* _EXERCISE_
Reproduce the entries shown below only from the line with "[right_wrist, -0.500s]" down to the line with "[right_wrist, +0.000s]", keeping both end lines and copying each one exactly.

[Dataset entries]
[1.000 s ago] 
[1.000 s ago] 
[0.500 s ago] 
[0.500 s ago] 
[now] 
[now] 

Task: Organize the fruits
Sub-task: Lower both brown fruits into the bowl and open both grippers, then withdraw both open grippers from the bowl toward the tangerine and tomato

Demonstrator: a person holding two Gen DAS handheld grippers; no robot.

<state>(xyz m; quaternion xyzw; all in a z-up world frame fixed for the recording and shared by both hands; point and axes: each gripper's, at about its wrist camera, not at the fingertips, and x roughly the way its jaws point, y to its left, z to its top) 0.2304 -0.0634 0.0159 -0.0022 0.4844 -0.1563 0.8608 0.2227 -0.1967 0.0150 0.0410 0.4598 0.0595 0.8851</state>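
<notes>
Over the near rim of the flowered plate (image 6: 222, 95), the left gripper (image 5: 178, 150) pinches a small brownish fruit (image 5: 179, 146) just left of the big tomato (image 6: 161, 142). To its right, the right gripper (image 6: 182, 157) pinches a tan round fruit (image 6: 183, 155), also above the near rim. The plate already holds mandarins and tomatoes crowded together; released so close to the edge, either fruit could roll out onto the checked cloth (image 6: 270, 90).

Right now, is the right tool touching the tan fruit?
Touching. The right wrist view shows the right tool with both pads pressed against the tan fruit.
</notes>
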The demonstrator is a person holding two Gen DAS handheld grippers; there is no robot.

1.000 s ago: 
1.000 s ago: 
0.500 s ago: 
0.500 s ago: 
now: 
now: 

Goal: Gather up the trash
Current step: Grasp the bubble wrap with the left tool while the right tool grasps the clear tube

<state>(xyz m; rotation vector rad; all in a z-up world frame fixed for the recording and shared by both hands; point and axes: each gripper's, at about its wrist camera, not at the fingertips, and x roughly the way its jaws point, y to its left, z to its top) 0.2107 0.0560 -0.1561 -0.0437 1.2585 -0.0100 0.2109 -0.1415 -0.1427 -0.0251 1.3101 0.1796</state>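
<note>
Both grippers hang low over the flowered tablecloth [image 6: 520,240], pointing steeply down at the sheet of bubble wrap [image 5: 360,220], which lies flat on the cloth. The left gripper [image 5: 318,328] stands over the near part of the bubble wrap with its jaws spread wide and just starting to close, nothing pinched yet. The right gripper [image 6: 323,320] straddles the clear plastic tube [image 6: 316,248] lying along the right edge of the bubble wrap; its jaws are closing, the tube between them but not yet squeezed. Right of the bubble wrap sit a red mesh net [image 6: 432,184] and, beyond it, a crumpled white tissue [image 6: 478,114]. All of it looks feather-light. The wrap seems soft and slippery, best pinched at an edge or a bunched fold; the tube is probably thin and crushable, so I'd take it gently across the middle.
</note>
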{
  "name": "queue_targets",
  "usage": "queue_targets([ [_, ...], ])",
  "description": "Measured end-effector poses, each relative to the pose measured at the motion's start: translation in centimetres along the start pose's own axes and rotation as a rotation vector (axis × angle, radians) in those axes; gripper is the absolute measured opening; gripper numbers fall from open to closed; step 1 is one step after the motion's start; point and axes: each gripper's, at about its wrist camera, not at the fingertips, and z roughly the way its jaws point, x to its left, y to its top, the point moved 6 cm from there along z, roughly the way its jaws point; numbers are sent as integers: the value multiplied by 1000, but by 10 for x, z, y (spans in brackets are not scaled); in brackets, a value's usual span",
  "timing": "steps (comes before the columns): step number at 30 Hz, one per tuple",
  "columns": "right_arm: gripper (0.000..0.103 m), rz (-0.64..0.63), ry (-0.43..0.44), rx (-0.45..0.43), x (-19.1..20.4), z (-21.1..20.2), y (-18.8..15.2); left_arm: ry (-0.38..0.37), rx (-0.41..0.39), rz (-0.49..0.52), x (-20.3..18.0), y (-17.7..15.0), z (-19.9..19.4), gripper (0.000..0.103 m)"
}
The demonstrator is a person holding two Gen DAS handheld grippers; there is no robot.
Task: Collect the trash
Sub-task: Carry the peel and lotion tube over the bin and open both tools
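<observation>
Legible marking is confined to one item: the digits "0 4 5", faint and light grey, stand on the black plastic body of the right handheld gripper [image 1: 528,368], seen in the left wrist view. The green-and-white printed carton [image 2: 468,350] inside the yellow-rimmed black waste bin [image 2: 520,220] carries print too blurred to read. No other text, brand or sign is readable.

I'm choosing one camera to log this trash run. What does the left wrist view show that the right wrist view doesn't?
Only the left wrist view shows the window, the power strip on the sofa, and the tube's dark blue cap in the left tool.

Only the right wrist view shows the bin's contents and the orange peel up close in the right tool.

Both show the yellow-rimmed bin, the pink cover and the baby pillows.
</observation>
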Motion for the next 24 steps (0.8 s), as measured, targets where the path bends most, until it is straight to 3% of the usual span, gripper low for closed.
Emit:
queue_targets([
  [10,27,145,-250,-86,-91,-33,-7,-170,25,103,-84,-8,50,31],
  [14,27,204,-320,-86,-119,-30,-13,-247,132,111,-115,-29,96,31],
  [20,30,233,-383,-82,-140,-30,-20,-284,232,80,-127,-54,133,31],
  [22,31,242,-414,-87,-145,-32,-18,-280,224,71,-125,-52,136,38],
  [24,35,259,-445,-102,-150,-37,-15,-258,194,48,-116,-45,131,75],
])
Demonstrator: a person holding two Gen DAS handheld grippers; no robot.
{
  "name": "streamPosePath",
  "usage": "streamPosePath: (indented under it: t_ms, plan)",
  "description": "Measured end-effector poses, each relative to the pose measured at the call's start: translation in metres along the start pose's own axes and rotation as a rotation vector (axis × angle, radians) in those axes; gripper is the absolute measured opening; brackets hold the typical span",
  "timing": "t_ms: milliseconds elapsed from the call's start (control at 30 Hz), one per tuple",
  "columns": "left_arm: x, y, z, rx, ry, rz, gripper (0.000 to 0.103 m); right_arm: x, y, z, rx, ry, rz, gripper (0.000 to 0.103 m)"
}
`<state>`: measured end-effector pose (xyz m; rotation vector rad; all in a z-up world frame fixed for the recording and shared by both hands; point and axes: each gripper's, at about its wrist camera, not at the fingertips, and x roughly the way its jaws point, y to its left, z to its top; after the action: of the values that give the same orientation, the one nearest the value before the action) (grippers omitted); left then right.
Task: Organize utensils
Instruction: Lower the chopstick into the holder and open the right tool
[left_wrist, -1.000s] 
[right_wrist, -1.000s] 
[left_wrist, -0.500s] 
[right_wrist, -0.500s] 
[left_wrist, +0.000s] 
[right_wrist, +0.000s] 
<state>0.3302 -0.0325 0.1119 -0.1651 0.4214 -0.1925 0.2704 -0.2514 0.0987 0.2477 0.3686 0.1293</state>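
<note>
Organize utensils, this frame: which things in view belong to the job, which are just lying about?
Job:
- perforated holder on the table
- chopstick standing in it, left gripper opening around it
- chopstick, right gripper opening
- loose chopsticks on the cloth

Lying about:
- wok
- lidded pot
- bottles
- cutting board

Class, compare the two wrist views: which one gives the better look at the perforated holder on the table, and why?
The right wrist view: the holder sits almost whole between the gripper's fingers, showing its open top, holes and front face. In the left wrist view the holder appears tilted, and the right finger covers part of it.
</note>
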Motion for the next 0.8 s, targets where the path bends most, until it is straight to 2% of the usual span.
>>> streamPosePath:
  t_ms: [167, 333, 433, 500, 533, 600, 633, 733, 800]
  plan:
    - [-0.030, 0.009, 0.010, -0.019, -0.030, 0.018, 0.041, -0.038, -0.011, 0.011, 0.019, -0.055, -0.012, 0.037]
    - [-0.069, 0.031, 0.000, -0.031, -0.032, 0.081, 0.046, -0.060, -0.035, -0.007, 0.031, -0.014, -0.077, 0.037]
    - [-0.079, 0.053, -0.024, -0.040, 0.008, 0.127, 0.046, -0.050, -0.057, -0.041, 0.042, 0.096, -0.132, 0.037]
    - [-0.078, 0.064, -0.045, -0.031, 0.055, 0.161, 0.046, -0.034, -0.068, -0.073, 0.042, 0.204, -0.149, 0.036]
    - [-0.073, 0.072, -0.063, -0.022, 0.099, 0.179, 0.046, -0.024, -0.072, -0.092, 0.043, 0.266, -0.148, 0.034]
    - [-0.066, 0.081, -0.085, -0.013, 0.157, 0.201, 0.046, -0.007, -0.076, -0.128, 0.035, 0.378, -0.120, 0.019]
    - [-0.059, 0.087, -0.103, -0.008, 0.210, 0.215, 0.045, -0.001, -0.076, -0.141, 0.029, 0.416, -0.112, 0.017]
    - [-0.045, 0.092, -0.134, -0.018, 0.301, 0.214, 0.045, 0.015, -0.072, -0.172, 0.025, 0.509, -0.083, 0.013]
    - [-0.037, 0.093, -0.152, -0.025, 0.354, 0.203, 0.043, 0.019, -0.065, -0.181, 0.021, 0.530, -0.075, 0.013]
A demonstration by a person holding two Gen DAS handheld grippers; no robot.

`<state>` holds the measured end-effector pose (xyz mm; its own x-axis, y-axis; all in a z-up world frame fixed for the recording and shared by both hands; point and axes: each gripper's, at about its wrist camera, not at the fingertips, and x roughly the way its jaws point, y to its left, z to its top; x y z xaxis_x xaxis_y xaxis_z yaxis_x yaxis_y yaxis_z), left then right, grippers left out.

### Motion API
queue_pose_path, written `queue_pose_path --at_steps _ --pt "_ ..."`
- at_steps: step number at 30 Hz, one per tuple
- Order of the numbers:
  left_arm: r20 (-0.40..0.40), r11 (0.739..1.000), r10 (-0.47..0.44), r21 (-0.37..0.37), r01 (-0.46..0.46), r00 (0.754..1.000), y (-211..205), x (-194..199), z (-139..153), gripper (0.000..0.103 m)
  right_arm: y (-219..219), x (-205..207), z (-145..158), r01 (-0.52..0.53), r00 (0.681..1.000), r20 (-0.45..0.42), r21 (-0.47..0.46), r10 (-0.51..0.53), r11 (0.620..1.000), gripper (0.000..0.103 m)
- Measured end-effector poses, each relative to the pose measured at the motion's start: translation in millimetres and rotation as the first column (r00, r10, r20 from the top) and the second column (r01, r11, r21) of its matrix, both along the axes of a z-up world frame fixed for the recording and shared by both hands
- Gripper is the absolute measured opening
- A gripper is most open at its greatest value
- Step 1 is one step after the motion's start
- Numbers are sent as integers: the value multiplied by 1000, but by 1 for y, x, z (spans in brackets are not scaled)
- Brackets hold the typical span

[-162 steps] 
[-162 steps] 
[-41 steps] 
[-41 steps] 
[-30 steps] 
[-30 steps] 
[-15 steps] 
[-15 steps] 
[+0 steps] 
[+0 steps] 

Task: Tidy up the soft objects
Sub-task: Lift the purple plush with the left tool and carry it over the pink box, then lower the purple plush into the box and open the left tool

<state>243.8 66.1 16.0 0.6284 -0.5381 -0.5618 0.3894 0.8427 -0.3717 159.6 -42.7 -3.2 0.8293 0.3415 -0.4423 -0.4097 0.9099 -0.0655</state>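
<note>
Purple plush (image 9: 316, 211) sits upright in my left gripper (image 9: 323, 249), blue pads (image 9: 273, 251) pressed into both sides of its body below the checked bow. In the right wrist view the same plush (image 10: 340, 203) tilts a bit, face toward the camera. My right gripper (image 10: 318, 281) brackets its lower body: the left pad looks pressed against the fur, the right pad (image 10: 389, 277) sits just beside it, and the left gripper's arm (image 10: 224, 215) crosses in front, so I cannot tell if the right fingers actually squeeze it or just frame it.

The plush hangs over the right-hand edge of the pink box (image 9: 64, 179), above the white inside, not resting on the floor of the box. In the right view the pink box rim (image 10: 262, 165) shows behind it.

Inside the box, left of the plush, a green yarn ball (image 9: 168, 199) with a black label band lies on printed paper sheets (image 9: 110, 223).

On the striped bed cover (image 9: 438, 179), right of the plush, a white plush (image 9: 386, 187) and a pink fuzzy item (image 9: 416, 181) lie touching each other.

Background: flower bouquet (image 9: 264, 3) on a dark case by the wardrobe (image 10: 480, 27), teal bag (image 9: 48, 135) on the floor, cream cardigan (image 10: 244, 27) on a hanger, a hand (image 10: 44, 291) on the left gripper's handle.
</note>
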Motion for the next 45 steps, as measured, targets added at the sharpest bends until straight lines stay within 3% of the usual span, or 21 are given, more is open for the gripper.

* _EXERCISE RESULT_
[right_wrist, -0.500s] 
[left_wrist, +0.000s] 
[right_wrist, +0.000s] 

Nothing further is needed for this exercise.